When Rae from Fit for Art reached out to me about participation in a fashion show at the local Expo, I gladly said yes. They are such nice people and I like their system of garment construction. I have each of their base patterns plus a few of the pattern variations.
Their first pattern was the Tabula Rasa, or blank slate. It is an easy-to-sew and fit pattern with a narrow front, a narrow back and a side panel. The sleeves are inserted in an interesting fashion that I cannot adequately describe. I've made both jackets and vests from this pattern.
Their next pattern was the Eureka pants pattern. These are fitted pants with darts in the front and back for proper fitting. When this was issued I was fortunate enough to go to the Expo where they set up a little booth and fit me perfectly. Then I lost weight. But because the fit was correct to start, lost weight did not change the overall fit. I simply took in the side seams and they seem to still fit nicely elsewhere.
Their most recent pattern is the Carpe Diem dress pattern. Here they have created another *blank slate* modeled after the original jacket pattern. Of course I ordered it right away. But I had not made one yet.
I used the invitation to model as a reason to make my first Carpe Diem dress. It was fun to sew and I will enjoy wearing it. I chose cotton pinwale corduroy from stash in a gorgeous royal blue. It was an easy fabric to manipulate though I was careful to iron from the back side of the fabric.
It is a little larger and a little shorter than I expected. I fit into size M according to the measurement chart. I wasn't sure about whether to make straight side panels or angled ones but decided on the wider angled ones to make certain this corduroy did not get stuck on my hips. I think I could take it in but, for now, I'm leaving it alone.
The pattern includes a long dress hemline, as well as a *medium* dress length, and a tunic length. I cut mine along the medium line. I'm not all that tall at 5'5" (and shrinking) but I notice the ladies at Fit for Art are petite. As long as I wear leggings or tights, I think it's OK.
To ensure the longest length possible (yes, I should have checked finished back length first), I cut 3" bias strips in a remnant of cotton striped fabric. This allowed me to take it up only 1/4" when I hemmed it.
Just for fun, I also used the striped fabric for the neck facings. This part of the construction is nice, as the facings get caught in the vertical princess seams.
I finished it the day before the fashion show. Whew!
After the show, I went back and inserted pockets in the side panels and added a striped facing to the sleeve hem too so that I can roll the sleeves. I found the sleeves to be just a bit short too.

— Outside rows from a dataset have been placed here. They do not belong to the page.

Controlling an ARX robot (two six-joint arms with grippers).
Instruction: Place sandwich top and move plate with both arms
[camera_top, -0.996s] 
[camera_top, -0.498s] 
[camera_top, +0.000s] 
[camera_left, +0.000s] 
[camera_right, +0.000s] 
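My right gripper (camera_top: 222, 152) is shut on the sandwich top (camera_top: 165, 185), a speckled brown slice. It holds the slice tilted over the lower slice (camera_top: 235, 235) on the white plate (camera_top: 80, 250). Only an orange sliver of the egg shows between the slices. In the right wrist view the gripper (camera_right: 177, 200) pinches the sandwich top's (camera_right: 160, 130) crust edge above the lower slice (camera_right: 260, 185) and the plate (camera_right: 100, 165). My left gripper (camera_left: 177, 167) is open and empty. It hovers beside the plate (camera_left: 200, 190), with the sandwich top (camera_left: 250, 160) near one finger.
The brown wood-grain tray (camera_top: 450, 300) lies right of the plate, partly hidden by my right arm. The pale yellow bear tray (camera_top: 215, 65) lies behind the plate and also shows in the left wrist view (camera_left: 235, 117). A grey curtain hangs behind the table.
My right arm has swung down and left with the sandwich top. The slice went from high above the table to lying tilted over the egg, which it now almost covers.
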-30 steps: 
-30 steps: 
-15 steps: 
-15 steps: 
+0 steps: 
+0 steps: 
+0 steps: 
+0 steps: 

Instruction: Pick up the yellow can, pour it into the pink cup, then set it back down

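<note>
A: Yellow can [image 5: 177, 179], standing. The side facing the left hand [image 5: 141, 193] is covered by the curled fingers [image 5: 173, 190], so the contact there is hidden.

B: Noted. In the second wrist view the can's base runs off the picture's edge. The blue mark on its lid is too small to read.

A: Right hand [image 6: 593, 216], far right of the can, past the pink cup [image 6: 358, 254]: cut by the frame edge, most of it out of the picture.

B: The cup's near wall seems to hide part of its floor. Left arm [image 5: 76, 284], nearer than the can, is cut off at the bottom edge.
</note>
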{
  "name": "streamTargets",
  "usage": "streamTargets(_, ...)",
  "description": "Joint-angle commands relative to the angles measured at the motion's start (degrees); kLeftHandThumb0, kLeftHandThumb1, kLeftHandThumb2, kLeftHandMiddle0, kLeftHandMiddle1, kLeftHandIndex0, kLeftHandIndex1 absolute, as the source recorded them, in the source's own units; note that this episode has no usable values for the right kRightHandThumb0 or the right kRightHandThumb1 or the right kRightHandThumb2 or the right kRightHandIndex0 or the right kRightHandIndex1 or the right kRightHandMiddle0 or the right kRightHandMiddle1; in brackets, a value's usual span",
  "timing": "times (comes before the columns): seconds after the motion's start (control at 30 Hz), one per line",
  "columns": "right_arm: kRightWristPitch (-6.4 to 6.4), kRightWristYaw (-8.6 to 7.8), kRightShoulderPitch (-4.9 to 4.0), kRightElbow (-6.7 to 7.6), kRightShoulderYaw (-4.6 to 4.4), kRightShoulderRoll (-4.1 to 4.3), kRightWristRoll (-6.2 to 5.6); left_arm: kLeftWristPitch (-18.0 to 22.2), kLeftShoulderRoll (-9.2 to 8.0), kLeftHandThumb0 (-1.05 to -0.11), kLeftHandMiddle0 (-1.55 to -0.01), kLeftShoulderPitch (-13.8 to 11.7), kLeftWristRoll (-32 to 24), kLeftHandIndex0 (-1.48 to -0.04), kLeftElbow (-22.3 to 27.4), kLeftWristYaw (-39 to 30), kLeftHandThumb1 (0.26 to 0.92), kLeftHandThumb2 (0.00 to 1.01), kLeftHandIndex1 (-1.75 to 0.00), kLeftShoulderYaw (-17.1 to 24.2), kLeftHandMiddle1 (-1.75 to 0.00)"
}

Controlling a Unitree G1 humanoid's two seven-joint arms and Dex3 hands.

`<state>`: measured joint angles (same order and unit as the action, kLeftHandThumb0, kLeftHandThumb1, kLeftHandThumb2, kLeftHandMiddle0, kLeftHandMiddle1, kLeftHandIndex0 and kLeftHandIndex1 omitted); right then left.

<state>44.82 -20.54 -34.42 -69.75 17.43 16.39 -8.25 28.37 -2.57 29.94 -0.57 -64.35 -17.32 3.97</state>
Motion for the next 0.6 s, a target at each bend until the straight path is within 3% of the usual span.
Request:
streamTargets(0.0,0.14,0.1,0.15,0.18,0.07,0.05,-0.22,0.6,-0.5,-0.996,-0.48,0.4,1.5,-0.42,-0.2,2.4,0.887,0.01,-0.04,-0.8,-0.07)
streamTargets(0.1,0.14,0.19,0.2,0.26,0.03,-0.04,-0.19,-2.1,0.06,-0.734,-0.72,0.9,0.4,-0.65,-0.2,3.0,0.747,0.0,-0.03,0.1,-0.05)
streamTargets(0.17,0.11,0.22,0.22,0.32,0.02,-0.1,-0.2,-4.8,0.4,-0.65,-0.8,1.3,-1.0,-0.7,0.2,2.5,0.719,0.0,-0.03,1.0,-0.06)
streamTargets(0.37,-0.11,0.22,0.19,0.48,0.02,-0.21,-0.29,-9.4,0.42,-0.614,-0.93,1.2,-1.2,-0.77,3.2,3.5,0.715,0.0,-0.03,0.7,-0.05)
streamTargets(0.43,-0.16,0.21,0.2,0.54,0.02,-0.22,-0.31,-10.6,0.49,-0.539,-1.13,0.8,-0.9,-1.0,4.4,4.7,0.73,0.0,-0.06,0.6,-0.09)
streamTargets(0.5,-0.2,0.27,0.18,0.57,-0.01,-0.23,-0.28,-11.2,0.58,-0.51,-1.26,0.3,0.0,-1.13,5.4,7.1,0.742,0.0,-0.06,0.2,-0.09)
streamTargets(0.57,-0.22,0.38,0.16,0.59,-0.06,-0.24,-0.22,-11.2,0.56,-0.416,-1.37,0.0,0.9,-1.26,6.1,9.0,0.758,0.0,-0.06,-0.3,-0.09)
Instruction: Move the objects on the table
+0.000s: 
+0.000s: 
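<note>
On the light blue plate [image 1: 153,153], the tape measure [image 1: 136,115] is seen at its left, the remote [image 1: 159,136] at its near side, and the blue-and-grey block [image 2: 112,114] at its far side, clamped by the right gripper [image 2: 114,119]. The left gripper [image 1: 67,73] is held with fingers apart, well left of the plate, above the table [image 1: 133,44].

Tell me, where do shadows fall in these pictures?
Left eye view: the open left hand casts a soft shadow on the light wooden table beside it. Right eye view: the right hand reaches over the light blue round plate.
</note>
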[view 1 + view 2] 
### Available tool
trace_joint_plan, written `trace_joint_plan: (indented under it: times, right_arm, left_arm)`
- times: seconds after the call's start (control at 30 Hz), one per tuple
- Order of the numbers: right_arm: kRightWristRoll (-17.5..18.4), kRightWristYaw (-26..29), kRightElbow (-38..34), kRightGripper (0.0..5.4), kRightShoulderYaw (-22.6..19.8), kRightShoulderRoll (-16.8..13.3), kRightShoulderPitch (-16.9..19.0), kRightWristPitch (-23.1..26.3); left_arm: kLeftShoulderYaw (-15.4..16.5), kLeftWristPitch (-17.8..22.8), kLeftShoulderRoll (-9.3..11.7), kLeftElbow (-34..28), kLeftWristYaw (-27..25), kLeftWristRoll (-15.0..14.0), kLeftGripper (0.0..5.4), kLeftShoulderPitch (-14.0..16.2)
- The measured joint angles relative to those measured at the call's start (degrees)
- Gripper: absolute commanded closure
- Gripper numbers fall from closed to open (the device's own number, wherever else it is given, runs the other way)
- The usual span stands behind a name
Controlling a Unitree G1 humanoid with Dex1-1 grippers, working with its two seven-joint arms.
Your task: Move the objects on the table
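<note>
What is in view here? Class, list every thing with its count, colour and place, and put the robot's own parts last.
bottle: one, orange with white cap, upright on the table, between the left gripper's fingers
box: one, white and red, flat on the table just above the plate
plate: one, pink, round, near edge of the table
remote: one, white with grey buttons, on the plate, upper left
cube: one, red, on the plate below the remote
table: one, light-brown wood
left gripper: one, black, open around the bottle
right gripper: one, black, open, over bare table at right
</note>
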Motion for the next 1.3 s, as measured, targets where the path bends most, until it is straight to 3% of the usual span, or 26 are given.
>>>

It was a pleasure to make this up and I hope to make some blouse versions next. I might go down a size but I'll take finished measurements before cutting fabric. What a good idea, right?
The Carpe Diem dress can be finished with a zipper in the back or a key-hole opening. I wanted my version to be V-neck and I wanted it to slip over my head. To accomplish this, I simply drew a straight line from the shoulder to the center front on my fabric. I measured to make sure it would slip over my head.
Then I made the same change to the front facing.
The only other change was a slight forward shoulder and rounded back adjustment. Once again, Fit for Art has created a super versatile pattern, I think! Nice work, ladies.
Today I woke up and just needed to make something. So I pulled out some quilt cotton that was gifted to me and constructed a little bag. It fits my new phone or sunglasses. Some days I just need a little taste of sewing, nothing serious.